This may work for self-insured, but in my experience insured policies usually also have an "actively at work" requirement that mandates the employee to be actually working a minimum number of hours per week, and not on paid leave with no duties. 

I see it (and other variations) happen all the time. I've had clients undergo audits and, thankfully for them, the only bad result has been to take the person off the policy at the end of the month. In theory, though, the insurer can and will deny claims if the amount at issue is large enough. 

Usually I see the requests come from situations that are otherwise sympathetic but would trigger large claims (e.g., Bob's wife is undergoing cancer treatment and she they want to stay on for 24 months instead of 18 months because of X...can't we do something?). 

I have less experience advising fully insured employers on their health plans, because they are usually too small to use us regularly and many fully insured plans are trying to avoid administrative costs, but I trust that this is accurate.

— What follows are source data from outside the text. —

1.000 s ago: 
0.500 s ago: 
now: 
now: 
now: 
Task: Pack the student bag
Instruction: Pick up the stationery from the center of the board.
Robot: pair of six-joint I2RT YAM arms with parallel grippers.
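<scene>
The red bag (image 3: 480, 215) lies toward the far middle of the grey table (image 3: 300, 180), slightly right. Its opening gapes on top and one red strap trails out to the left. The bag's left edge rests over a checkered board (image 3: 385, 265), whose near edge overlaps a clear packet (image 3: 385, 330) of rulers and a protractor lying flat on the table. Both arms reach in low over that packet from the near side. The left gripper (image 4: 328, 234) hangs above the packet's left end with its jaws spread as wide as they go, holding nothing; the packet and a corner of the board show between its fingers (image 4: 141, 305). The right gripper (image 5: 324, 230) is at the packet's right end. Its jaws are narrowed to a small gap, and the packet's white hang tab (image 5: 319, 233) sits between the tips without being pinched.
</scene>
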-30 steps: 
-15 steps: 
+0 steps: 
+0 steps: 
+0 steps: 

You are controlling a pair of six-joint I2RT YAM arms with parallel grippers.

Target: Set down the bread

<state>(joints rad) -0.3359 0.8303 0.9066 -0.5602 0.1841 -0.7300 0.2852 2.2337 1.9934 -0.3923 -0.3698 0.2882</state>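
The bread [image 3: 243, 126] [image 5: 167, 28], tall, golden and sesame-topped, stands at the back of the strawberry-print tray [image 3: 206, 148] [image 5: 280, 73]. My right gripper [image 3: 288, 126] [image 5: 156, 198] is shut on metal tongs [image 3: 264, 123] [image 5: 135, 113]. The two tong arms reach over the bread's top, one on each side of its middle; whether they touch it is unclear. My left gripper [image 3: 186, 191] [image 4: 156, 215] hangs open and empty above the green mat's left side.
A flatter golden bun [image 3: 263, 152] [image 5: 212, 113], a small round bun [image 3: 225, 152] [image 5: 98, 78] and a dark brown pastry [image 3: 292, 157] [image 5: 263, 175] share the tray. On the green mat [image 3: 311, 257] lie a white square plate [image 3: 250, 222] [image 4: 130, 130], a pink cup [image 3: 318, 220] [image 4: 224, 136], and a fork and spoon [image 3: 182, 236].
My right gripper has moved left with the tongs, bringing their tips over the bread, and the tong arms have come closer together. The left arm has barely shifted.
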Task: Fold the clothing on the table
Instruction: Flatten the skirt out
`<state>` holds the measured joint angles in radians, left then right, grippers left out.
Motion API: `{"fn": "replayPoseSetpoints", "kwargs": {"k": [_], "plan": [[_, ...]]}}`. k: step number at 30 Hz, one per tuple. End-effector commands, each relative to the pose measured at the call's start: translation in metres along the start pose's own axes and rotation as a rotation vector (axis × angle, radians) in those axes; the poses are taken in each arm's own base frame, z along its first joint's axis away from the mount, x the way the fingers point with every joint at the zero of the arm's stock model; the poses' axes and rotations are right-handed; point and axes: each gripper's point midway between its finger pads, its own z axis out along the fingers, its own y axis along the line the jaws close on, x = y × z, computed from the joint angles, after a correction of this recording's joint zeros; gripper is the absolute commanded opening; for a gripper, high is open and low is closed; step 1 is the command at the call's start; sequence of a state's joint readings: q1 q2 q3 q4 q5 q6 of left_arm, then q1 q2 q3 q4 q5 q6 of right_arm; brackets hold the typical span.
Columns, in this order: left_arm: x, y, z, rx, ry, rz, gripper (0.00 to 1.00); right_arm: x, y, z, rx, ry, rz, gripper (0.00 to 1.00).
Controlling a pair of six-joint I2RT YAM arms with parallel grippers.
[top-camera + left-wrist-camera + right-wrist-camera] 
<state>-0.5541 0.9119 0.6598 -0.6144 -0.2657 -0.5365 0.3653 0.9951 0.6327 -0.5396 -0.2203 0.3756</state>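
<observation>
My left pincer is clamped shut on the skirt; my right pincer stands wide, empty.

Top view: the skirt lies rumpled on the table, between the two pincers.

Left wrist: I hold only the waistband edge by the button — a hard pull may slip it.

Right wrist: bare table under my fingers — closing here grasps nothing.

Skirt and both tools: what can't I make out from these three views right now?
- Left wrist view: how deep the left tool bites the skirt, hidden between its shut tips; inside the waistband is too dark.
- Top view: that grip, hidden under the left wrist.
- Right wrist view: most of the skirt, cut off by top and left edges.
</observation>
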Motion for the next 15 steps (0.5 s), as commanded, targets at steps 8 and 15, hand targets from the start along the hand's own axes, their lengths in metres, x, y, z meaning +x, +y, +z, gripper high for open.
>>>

Though I imagine you could probably muddle your way through by having somebody come in most days of the week but being flexible about their job search.  Like, instead of knowing a lot of your full-time white-collar employees are mostly checking facebook or amazon, you know this employee is checking linkedin and job boards.  So you couldn't let them blow off their work like if you were self-funded.  But so long as they are still doing a reasonable amount of work and they are mostly showing up every day, I suspect you would be on the kosher side of this requirement, right?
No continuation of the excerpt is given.